▶ [What is being asked]: Could you repeat the listing exactly, leaving out the pictures?
** Dataset content follows **
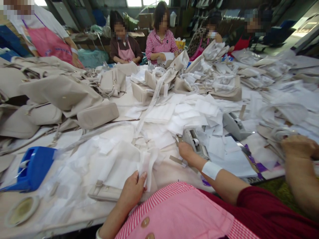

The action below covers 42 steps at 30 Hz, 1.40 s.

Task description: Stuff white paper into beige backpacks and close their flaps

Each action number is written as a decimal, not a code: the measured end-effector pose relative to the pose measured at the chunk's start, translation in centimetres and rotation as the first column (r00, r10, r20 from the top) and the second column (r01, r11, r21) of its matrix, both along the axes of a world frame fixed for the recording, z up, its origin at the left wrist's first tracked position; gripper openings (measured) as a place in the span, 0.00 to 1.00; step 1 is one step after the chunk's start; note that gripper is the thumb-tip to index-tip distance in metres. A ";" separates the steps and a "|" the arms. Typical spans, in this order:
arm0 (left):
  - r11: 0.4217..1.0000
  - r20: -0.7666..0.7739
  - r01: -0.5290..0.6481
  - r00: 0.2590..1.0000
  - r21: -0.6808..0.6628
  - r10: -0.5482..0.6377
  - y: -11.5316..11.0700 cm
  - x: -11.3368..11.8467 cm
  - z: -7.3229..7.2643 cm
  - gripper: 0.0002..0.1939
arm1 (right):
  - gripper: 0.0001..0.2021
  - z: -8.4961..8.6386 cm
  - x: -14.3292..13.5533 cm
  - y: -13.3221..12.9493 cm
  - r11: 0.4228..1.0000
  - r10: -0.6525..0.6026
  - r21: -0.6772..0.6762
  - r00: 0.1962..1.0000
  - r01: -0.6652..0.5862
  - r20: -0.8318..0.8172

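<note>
Nearest: pink apron (pixel 174 212) with striped trim, at the desk (pixel 99 214) edge. Left hand (pixel 134 188) just beyond it, thumb and fingers pinching a folded white wrapping strip (pixel 146 167). Beige bag (pixel 106 192) lies beside that hand, flat on the desk, mostly under white sheets.

Right hand (pixel 186 152) reaches farther out, fingers curled at the near left side of a grey tape dispenser (pixel 195 141); small pale piece at the fingertips, cannot tell if pinched. White band (pixel 211 170) round the forearm. Short tan strip (pixel 175 160) lies just below this hand.

Near left: round pale disc (pixel 22 211), yellowish centre; beyond it, blue tape dispenser (pixel 37 169). Far right: a co-worker's hand (pixel 297 146) by crumpled clear wrap.

Mid desk: loose white sheets (pixel 184 113), overlapping; second grey dispenser (pixel 235 126) right of the first. Left, heaped beige bags (pixel 62 93). Farther, part-wrapped bags (pixel 154 83) at centre and right.

Across the desk: several people in aprons; one in a red checked shirt (pixel 160 43) handles a pale item.
</note>
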State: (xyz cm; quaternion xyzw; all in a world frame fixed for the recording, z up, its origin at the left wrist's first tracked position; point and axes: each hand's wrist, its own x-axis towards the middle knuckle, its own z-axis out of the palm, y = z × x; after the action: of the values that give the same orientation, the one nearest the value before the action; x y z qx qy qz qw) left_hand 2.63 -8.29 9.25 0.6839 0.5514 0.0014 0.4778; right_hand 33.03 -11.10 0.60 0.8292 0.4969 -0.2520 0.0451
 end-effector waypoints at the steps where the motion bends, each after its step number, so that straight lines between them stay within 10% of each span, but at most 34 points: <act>1: 1.000 0.006 -0.001 1.000 -0.007 0.001 0.0 0.0 0.0 0.17 | 0.16 0.3 -0.2 -0.5 1.000 0.019 -0.016 1.000 -0.019 0.020; 11: 0.999 0.000 0.017 1.000 -0.027 -0.017 0.3 0.3 0.3 0.17 | 0.10 0.4 -5.2 -10.1 0.934 0.288 -0.203 0.956 -0.292 -0.052; 21: 0.999 0.001 -0.001 1.000 -0.040 0.001 0.2 0.3 0.1 0.17 | 0.18 -2.0 -2.3 -2.5 1.000 0.000 -0.019 1.000 0.000 0.005; 35: 1.000 0.001 -0.010 1.000 -0.027 0.010 0.1 0.3 0.1 0.16 | 0.16 -0.8 0.5 -3.1 0.971 -0.193 0.121 0.974 0.207 -0.118; 38: 1.000 0.003 -0.008 1.000 -0.027 0.008 0.1 0.4 0.1 0.16 | 0.15 -0.3 1.0 -3.2 0.906 -0.271 0.160 0.825 0.393 -0.495; 42: 0.999 -0.007 -0.009 1.000 -0.031 0.008 0.0 0.3 -0.1 0.16 | 0.07 0.2 -0.9 -3.0 0.743 -0.247 0.005 0.281 0.669 -0.927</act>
State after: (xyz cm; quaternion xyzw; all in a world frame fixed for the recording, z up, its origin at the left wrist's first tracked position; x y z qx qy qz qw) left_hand 2.96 -8.29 9.12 0.6739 0.5559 -0.0077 0.4866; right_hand 32.13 -14.12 0.83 0.6668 0.2141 -0.5401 -0.4666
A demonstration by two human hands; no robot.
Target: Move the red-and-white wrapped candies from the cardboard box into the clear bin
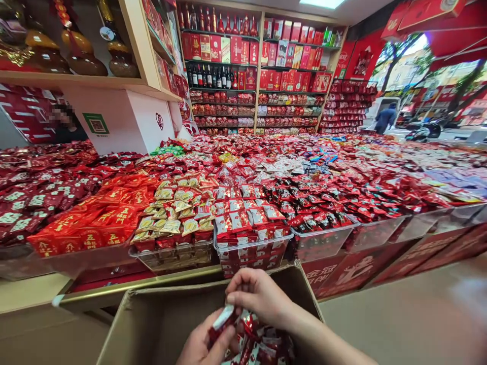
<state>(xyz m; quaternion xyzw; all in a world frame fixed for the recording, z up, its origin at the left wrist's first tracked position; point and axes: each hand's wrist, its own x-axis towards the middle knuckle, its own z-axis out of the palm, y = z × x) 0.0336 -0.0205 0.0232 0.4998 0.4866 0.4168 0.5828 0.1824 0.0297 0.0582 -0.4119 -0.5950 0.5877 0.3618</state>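
Note:
Over an open cardboard box (160,324), my left hand (207,342) holds a small red and white wrapped packet (221,320) between thumb and fingers. My right hand (253,294) is just above and to the right, its thumb and fingertips pinched together at the packet's upper end. Whether its fingertips grip the wrapper itself is hard to make out. Beneath the hands, more red and white packets (266,344) lie loose in the right part of the box.
Clear bins, one with red and white packets (249,218), line the counter beyond the box. Orange-red packets (99,218) and gold packets (182,203) lie left of it. Shelves (261,66) hold bottles and boxes behind. A person (385,119) stands outside; another is at the far left.

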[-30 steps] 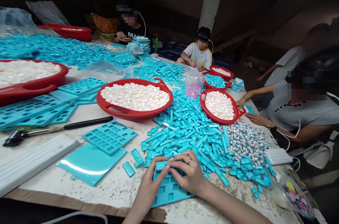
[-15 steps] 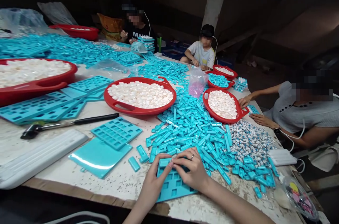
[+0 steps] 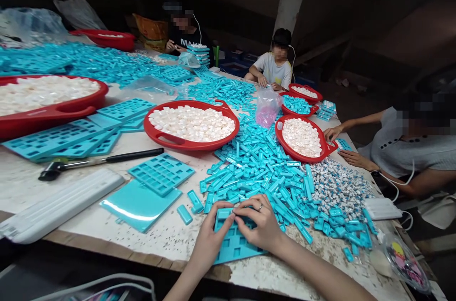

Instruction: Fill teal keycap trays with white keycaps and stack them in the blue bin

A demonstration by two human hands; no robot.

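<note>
Being handled: a flat turquoise plastic panel with square recesses (image 3: 235, 246)

The panel is set near the front edge of a worn, speckled white tabletop (image 3: 153, 246), beneath two bare hands. Its far left corner is framed by the thumb and forefinger of the left hand (image 3: 209, 230), while its upper right part is partly covered by the right hand (image 3: 262, 225), on which a ring (image 3: 260, 207) is worn. The fingertips of both hands are brought together over the panel, with the gaps kept narrow; whether a small piece is pinched there cannot be told.

Just beyond the fingers, a heap of oblong turquoise plastic pieces (image 3: 249, 161) is spread, bordered on the right by a mass of tiny white-and-blue pieces (image 3: 340, 187). To the left, a turquoise grid plate (image 3: 162, 173) is laid partly over a smooth turquoise sheet (image 3: 142, 208). Farther left, a long ridged white bar (image 3: 66, 206) and a black-handled metal tool (image 3: 133, 155) are placed.

Behind these, small white blocks (image 3: 192, 123) are held in an oval red plastic basin (image 3: 203, 145). At the right edge, a grey top (image 3: 395, 149) is worn by a seated co-worker.
</note>
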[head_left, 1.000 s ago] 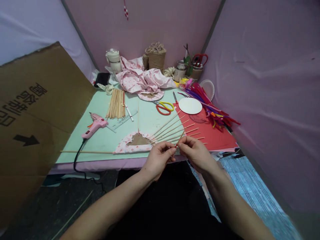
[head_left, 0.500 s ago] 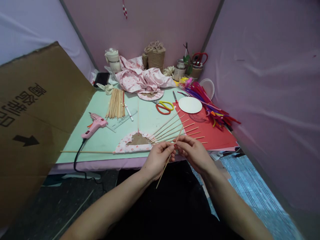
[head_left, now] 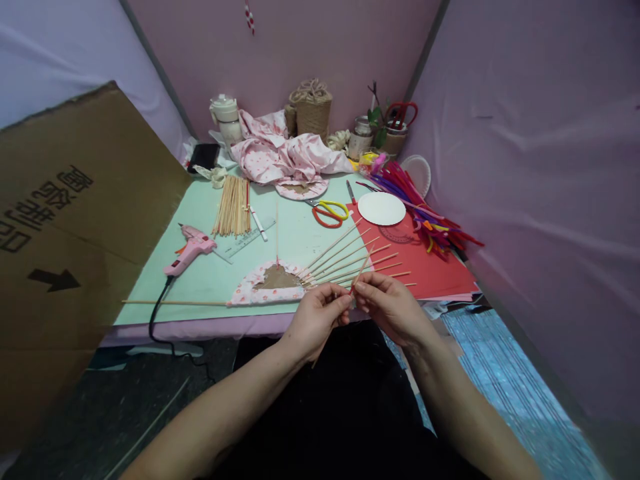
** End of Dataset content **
▶ [Expected answer]:
The action below covers 42 steps at 30 Hz, 1.40 s.

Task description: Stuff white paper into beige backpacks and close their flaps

Each action number is written as a decimal, not a code: the measured end-effector pose relative to the pose measured at the chunk's start, translation in centimetres and rotation as the first column (r00, r10, r20 from the top) and the second column (r01, r11, r21) of its matrix, both along the axes of a world frame fixed for the recording, z up, its origin at the left wrist's first tracked position; gripper openings (measured) as a place in the span, 0.00 to 1.00; step 1 is one step after the chunk's start; note that gripper is the thumb-tip to index-tip distance in metres. A ";" separates the steps and a "|" the arms. Typical spans, in this order:
arm0 (left):
  - r11: 0.4217..1.0000
  - r20: -0.7666..0.7739
  - r01: -0.5290..0.6481
  - r00: 0.2590..1.0000
  - r21: -0.6808..0.6628
  - r10: -0.5482..0.6377
  - y: -11.5316..11.0700 cm
  - x: -11.3368..11.8467 cm
  - z: -7.3229..7.2643 cm
  - gripper: 0.0002..0.1939
arm1 (right):
  - gripper: 0.0001..0.2021
  - z: -8.4961..8.6386 cm
  - x: -14.3292..13.5533 cm
  - y: -13.3221..12.9493 cm
  - r11: 0.4228..1.0000
  - r10: -0.6525..0.6026
  - r21: -0.6772..0.6762
  - r00: 0.1962..1.0000
  - r01: -0.6652..0.5862
  - r20: -0.8318..0.8172

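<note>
Nearest: pink apron (pixel 174 212) with striped trim, at the desk (pixel 99 214) edge. Left hand (pixel 134 188) just beyond it, thumb and fingers pinching a folded white wrapping strip (pixel 146 167). Beige bag (pixel 106 192) lies beside that hand, flat on the desk, mostly under white sheets.

Right hand (pixel 186 152) reaches farther out, fingers curled at the near left side of a grey tape dispenser (pixel 195 141); small pale piece at the fingertips, cannot tell if pinched. White band (pixel 211 170) round the forearm. Short tan strip (pixel 175 160) lies just below this hand.

Near left: round pale disc (pixel 22 211), yellowish centre; beyond it, blue tape dispenser (pixel 37 169). Far right: a co-worker's hand (pixel 297 146) by crumpled clear wrap.

Mid desk: loose white sheets (pixel 184 113), overlapping; second grey dispenser (pixel 235 126) right of the first. Left, heaped beige bags (pixel 62 93). Farther, part-wrapped bags (pixel 154 83) at centre and right.

Across the desk: several people in aprons; one in a red checked shirt (pixel 160 43) handles a pale item.
</note>
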State: (xyz cm; quaternion xyzw; all in a world frame fixed for the recording, z up, its origin at the left wrist's first tracked position; point and axes: each hand's wrist, its own x-axis towards the middle knuckle, its own z-axis out of the palm, y = z × x; after the action: of the values that give the same orientation, the one nearest the value before the action; x y z qx qy qz qw) left_hand 2.63 -8.29 9.25 0.6839 0.5514 0.0014 0.4778; right_hand 33.03 -11.10 0.60 0.8292 0.4969 -0.2520 0.0451
 end-effector waypoints at the steps where the motion bends, each after its step number, so that straight lines between them stay within 10% of each span, but at most 34 points: <act>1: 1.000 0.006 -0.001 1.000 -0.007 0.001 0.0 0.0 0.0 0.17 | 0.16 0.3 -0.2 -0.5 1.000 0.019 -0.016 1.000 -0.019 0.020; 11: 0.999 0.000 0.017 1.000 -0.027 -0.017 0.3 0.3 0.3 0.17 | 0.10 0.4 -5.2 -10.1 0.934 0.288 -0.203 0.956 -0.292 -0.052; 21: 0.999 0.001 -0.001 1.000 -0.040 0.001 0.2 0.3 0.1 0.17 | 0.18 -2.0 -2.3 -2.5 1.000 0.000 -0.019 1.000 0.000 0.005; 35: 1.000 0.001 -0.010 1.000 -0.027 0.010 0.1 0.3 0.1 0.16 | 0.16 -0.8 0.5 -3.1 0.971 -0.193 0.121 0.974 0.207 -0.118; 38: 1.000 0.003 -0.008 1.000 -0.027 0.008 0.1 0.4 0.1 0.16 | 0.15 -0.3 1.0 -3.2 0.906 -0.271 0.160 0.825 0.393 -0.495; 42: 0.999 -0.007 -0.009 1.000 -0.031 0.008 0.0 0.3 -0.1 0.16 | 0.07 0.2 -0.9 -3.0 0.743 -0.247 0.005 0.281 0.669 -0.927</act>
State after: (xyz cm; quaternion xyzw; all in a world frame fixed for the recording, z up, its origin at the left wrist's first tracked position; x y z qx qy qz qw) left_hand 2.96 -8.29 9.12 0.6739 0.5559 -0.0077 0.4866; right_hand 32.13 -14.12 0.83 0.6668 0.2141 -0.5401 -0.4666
A demonstration by two human hands; no robot.
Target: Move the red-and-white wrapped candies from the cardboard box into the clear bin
<state>(xyz m; quaternion xyzw; all in a world frame fixed for the recording, z up, its origin at the left wrist's first tracked position; point and axes: each hand's wrist, its own x-axis towards the middle knuckle, its own z-axis out of the palm, y = z × x) 0.0336 -0.0205 0.0232 0.4998 0.4866 0.4168 0.5828 0.1824 0.0297 0.0582 -0.4119 -0.5950 0.5877 0.3618</state>
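Note:
Over an open cardboard box (160,324), my left hand (207,342) holds a small red and white wrapped packet (221,320) between thumb and fingers. My right hand (253,294) is just above and to the right, its thumb and fingertips pinched together at the packet's upper end. Whether its fingertips grip the wrapper itself is hard to make out. Beneath the hands, more red and white packets (266,344) lie loose in the right part of the box.
Clear bins, one with red and white packets (249,218), line the counter beyond the box. Orange-red packets (99,218) and gold packets (182,203) lie left of it. Shelves (261,66) hold bottles and boxes behind. A person (385,119) stands outside; another is at the far left.
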
[-30 steps] 
[-15 steps] 
[+0 steps] 

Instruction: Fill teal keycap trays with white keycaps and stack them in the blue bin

A demonstration by two human hands; no robot.

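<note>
Being handled: a flat turquoise plastic panel with square recesses (image 3: 235, 246)

The panel is set near the front edge of a worn, speckled white tabletop (image 3: 153, 246), beneath two bare hands. Its far left corner is framed by the thumb and forefinger of the left hand (image 3: 209, 230), while its upper right part is partly covered by the right hand (image 3: 262, 225), on which a ring (image 3: 260, 207) is worn. The fingertips of both hands are brought together over the panel, with the gaps kept narrow; whether a small piece is pinched there cannot be told.

Just beyond the fingers, a heap of oblong turquoise plastic pieces (image 3: 249, 161) is spread, bordered on the right by a mass of tiny white-and-blue pieces (image 3: 340, 187). To the left, a turquoise grid plate (image 3: 162, 173) is laid partly over a smooth turquoise sheet (image 3: 142, 208). Farther left, a long ridged white bar (image 3: 66, 206) and a black-handled metal tool (image 3: 133, 155) are placed.

Behind these, small white blocks (image 3: 192, 123) are held in an oval red plastic basin (image 3: 203, 145). At the right edge, a grey top (image 3: 395, 149) is worn by a seated co-worker.
</note>
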[head_left, 1.000 s ago] 
[head_left, 0.500 s ago] 
[head_left, now] 

A complete answer has now been given to the exercise.